TASK TO COMPLETE:
Can you find the lines of the listing that include "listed" and copy every one?

RECORD SET:
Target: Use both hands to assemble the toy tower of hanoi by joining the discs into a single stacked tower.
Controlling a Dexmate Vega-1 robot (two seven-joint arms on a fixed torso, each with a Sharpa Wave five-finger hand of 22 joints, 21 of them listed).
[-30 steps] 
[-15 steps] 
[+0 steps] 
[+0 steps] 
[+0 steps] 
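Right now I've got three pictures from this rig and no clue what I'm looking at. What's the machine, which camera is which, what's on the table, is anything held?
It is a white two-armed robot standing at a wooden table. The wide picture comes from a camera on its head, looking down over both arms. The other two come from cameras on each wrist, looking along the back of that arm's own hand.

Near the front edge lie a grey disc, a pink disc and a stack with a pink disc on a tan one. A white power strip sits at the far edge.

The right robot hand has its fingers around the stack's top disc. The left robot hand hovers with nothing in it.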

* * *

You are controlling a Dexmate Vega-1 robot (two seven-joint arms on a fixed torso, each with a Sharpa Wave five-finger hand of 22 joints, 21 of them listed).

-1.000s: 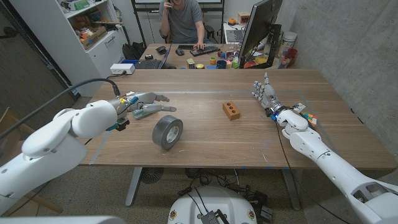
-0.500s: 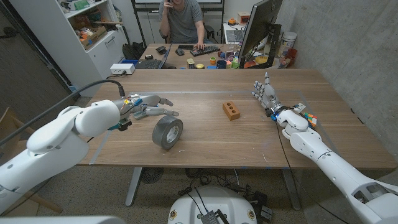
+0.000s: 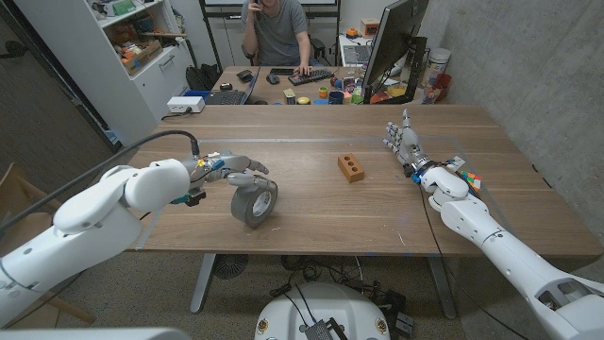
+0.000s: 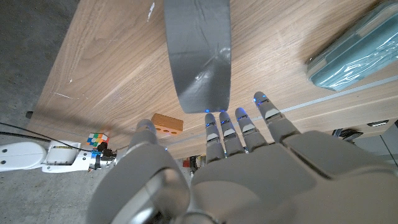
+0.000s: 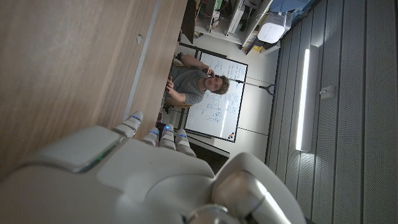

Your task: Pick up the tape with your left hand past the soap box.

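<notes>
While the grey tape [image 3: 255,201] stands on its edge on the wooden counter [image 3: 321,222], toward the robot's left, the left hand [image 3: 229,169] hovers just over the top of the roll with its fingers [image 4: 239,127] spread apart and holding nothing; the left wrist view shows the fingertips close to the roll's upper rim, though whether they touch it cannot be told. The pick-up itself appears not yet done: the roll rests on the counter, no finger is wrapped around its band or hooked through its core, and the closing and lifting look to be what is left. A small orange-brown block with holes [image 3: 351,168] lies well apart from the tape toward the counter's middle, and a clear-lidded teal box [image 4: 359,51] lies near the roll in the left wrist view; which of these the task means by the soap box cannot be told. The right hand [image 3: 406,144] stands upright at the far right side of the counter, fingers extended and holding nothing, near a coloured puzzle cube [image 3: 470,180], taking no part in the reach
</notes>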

SOLUTION:
Controlling a Dexmate Vega-1 robot (two seven-joint arms on a fixed torso, each with a Sharpa Wave five-finger hand of 22 joints, 21 of them listed).
You are controlling a Dexmate Vega-1 robot (two seven-joint arms on a fixed torso, each with a Sharpa Wave five-finger hand of 22 joints, 21 of them listed).

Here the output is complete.